Other non-Euro countries will miss Britain's lobbying - and Germany and France won't be too keen to make up for our lost budget contributions.

Untangling 40 years of Britain at the core of the EU has been compared to putting scrambled eggs back into their shells. On the UK side, political, legal, economic, and, not least, administrative difficulties are piling up, ranging from the Great Repeal Bill to how to process lorries at customs. But what is less appreciated is that Brexit has opened some big rifts in the EU.

This is most visible in relations between euro and non-euro countries. The UK is the EU’s second biggest economy, and after its exit the combined GDP of the non-euro member states falls from 38% of the eurozone GDP to barely 16%, or 11% of EU’s total. Unsurprisingly then, non-euro countries in Eastern Europe are worried that future integration might focus exclusively on the "euro core", leaving others in a loose periphery. This is at the core of recent discussions about a multi-speed Europe.

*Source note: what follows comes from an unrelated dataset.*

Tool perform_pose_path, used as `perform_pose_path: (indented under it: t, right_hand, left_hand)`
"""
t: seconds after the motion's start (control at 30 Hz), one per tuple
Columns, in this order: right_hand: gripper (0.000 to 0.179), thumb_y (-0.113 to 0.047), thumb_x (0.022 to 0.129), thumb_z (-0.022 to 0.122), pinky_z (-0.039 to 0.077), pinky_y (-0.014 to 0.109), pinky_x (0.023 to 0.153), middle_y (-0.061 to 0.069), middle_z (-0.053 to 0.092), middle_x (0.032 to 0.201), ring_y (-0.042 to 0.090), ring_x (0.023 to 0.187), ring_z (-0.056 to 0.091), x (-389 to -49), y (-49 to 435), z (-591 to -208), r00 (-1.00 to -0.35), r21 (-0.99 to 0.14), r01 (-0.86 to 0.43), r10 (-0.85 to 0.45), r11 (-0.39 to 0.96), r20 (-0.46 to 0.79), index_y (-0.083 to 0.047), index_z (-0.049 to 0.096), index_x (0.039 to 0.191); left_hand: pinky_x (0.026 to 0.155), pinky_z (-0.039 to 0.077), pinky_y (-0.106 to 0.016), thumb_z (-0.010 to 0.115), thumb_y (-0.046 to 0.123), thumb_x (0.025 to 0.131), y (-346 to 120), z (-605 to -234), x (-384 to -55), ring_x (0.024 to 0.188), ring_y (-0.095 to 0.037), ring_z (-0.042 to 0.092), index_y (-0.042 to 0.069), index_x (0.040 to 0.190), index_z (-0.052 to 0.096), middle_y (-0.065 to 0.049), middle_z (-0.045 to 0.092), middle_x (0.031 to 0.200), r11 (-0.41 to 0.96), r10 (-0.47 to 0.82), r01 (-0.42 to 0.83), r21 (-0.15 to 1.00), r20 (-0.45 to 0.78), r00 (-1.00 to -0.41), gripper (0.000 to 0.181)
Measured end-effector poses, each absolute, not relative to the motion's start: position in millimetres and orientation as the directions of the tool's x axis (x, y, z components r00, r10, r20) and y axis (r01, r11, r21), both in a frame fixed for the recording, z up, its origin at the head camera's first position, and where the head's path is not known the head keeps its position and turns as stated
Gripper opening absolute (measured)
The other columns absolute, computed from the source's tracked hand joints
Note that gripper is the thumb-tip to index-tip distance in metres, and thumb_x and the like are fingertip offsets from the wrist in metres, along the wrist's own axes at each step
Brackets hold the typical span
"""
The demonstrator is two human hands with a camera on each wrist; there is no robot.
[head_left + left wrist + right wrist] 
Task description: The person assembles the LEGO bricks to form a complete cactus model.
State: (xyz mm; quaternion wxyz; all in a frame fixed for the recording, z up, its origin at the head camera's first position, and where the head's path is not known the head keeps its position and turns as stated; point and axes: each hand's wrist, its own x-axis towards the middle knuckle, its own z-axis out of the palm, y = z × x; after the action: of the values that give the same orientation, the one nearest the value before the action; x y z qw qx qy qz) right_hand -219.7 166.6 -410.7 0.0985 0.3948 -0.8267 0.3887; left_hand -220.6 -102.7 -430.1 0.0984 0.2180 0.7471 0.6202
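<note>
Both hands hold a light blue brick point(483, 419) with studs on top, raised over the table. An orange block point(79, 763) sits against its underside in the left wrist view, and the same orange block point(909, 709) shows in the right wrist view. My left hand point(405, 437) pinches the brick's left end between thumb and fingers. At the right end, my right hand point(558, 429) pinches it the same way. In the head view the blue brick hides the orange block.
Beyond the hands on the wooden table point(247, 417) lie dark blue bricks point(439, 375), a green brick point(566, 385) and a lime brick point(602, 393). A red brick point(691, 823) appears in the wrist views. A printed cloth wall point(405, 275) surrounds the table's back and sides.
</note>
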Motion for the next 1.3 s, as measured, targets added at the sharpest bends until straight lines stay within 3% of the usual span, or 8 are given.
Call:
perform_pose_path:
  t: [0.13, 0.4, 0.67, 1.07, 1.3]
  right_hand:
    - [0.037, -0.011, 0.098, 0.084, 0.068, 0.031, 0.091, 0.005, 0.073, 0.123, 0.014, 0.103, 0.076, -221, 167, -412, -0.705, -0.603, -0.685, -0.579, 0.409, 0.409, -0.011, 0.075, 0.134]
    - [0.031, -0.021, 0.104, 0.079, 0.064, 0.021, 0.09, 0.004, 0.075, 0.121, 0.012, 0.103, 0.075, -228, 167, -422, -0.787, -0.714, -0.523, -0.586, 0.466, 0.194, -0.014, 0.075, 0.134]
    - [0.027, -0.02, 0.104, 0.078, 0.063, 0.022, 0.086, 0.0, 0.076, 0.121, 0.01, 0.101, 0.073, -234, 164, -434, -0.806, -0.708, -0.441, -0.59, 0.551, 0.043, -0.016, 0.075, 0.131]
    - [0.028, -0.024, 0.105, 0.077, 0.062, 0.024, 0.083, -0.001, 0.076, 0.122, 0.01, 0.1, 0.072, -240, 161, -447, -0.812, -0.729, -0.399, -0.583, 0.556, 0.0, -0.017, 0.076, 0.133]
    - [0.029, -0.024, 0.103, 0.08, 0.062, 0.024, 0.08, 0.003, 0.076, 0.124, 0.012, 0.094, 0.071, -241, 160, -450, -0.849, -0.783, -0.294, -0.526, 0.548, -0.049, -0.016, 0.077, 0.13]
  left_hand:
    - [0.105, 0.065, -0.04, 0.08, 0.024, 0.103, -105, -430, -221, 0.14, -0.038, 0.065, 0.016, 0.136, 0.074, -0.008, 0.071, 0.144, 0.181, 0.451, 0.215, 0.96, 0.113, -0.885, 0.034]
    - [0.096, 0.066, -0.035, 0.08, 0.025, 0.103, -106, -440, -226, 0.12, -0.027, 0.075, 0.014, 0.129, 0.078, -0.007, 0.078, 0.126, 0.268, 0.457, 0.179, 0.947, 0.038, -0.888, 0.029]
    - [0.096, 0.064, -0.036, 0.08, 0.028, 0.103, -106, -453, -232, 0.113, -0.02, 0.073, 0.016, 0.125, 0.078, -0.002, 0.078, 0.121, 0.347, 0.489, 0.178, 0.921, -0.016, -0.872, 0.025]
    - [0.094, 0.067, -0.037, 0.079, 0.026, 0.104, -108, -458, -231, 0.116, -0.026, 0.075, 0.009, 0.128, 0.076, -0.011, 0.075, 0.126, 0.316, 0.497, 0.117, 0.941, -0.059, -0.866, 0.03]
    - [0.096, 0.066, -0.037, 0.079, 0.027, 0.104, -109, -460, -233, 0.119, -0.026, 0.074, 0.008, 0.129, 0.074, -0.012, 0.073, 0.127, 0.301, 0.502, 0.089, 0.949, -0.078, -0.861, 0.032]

Previously, Britain has been central to the balance between ‘ins’ and ‘outs’, often leading opposition to centralising eurozone impulses. Most recently, this was demonstrated by David Cameron’s renegotiation, in which he secured provisional guarantees for non-euro countries. British concerns were also among the reasons why the design of the European Banking Union was calibrated with the interests of the ‘outs’ in mind. Finally, the UK insisted that the euro crisis must not detract from the development of the Single Market through initiatives such as the capital markets union. With Britain gone, this relationship becomes increasingly lop-sided.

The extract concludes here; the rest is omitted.